Anthropic drops the 2x long-context surcharge: what Claude now costs at 1M tokens

On March 13, Anthropic removed the pricing penalty that doubled your bill when prompts crossed 200K tokens. Claude Sonnet 4.6 and Opus 4.6 now charge flat rates up to 1M tokens. GPT-5.4 and Gemini 3.1 Pro still don't.

Anthropic 1M context window at flat pricing - Claude Sonnet 4.6 and Opus 4.6

Image source: Anthropic

TL;DR

  • -What changed: Anthropic removed the 2x input / 1.5x output surcharge that applied when prompts crossed 200K tokens. Effective March 13, 2026.
  • -The part most coverage missed: The old system repriced the entire request, not just the tokens above 200K. Crossing the threshold meant token 1 through token 500,000 all billed at 2x.
  • -New flat pricing: Sonnet 4.6 stays at $3/M input, Opus 4.6 at $5/M input, regardless of context length up to 1M tokens.
  • -Competitors: GPT-5.4 has a 272K cliff that doubles input costs. Gemini 3.1 Pro has a 200K cliff. Claude is now the only major provider with flat 1M-context pricing on flagship models.
  • -With prompt caching: A 1M token knowledge base with 90% cache hits costs around $0.57 per request on Sonnet 4.6 - down from $3.00 without caching.

How the old pricing worked

For months, Anthropic charged a premium for extended-context requests.

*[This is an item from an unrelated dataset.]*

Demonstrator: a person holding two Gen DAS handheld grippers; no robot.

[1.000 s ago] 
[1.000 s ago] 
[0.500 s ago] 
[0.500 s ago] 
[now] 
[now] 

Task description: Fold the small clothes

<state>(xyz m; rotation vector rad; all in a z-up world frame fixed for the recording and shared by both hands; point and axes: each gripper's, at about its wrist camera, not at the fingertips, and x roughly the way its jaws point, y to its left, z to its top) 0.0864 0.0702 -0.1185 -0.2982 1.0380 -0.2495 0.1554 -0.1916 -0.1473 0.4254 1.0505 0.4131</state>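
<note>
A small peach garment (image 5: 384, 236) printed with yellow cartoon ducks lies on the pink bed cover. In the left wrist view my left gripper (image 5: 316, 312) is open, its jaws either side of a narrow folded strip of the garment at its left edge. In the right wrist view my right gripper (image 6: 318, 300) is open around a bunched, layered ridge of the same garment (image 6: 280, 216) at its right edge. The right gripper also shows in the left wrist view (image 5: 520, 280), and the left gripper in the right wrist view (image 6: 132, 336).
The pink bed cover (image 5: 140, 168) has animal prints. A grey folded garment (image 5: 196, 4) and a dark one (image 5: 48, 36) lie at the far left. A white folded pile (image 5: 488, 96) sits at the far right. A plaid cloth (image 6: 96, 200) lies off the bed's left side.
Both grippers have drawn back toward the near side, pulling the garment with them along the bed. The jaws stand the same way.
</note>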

When your prompt crossed 200K input tokens, the rate jumped: 2x on input tokens, 1.5x on output tokens. Sonnet 4.6 went from $3/M to $6/M input. Opus 4.6 went from $5/M to $10/M input.

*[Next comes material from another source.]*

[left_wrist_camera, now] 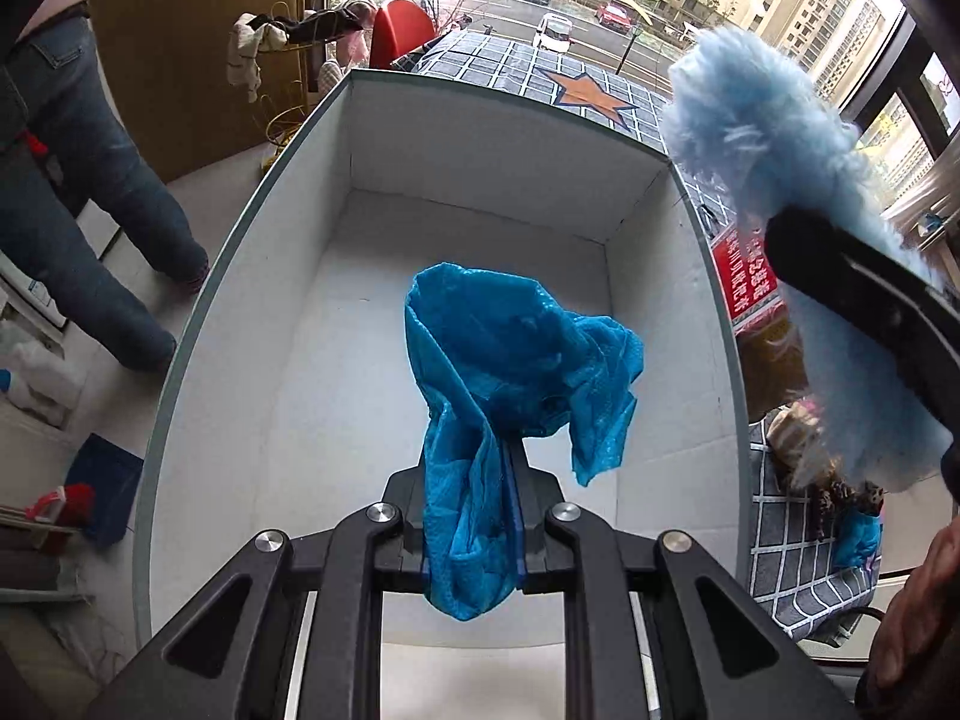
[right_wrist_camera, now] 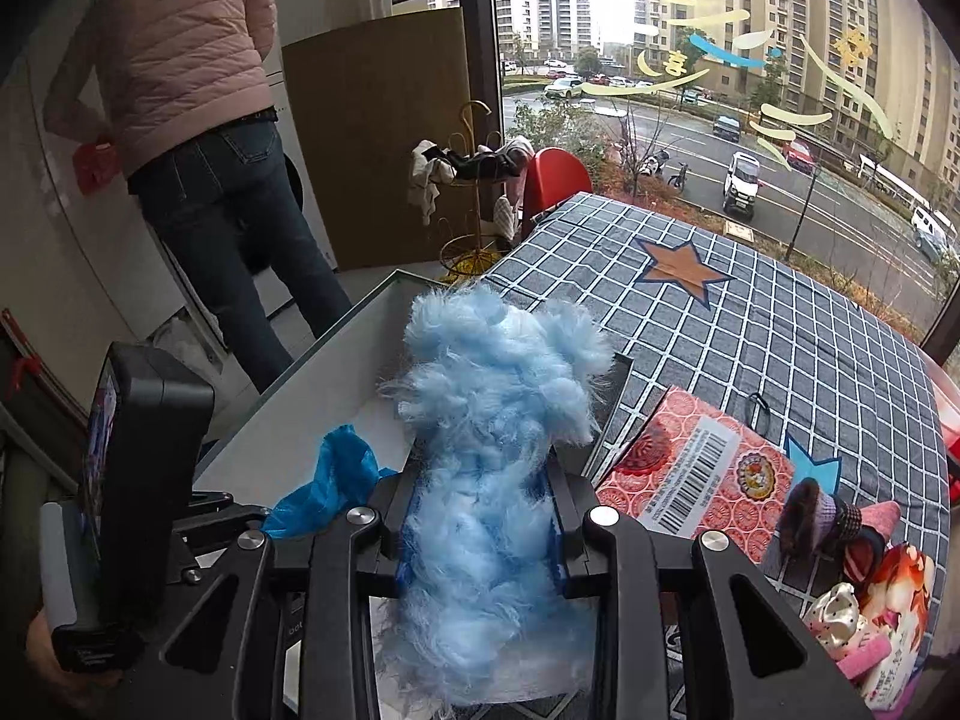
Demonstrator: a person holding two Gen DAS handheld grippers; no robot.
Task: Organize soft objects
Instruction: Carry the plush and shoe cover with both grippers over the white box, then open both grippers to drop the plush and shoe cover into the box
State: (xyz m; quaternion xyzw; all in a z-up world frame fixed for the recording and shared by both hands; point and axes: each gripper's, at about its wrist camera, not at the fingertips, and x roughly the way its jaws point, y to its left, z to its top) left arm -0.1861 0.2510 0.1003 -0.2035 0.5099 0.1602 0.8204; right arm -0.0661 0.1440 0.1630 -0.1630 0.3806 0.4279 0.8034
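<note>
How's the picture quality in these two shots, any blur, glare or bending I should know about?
Left wrist view: daylight from the window, the white box rim bows from fisheye distortion, and the fluffy light-blue item at the right edge is smeared. Right wrist view: window decals overlay the street, the checked cloth grid curves, and the fluffy item is sharp.

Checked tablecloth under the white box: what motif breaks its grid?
Orange-brown star on the checked tablecloth; clearest in the right wrist view.
</note>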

The part most coverage missed: it wasn't a marginal surcharge on overflow tokens. The premium applied to the entire request. Send 201K tokens and every single one - including the first 200K - billed at the inflated rate. A 700K-token legal document review on Sonnet 4.6 cost $4.20 in input alone, not the $2.10 you'd expect from the advertised $3/M rate.

Accessing 1M context also required passing a context-1m-2025-08-07 beta header. Developers running long-context workloads were paying the premium silently in many cases. That header is now irrelevant - the pricing drops automatically and the 1M window is generally available.

Current Claude pricing at all context lengths

As of March 13, Opus 4.6 and Sonnet 4.6 have flat pricing across their full 1M token context window. Haiku 4.5 was not part of this change - its context window is 200K, so the long-context question doesn't apply to it.

ModelInput / 1MOutput / 1MCache read / 1MBatch input / 1MContext
Claude Opus 4.6$5.00$25.00$0.50$2.501M
Claude Sonnet 4.6$3.00$15.00$0.30$1.501M
Claude Haiku 4.5$1.00$5.00$0.10$0.50200K

All rates flat across the full context window with no surcharge at any threshold. Data from Anthropic's pricing page, retrieved March 24, 2026.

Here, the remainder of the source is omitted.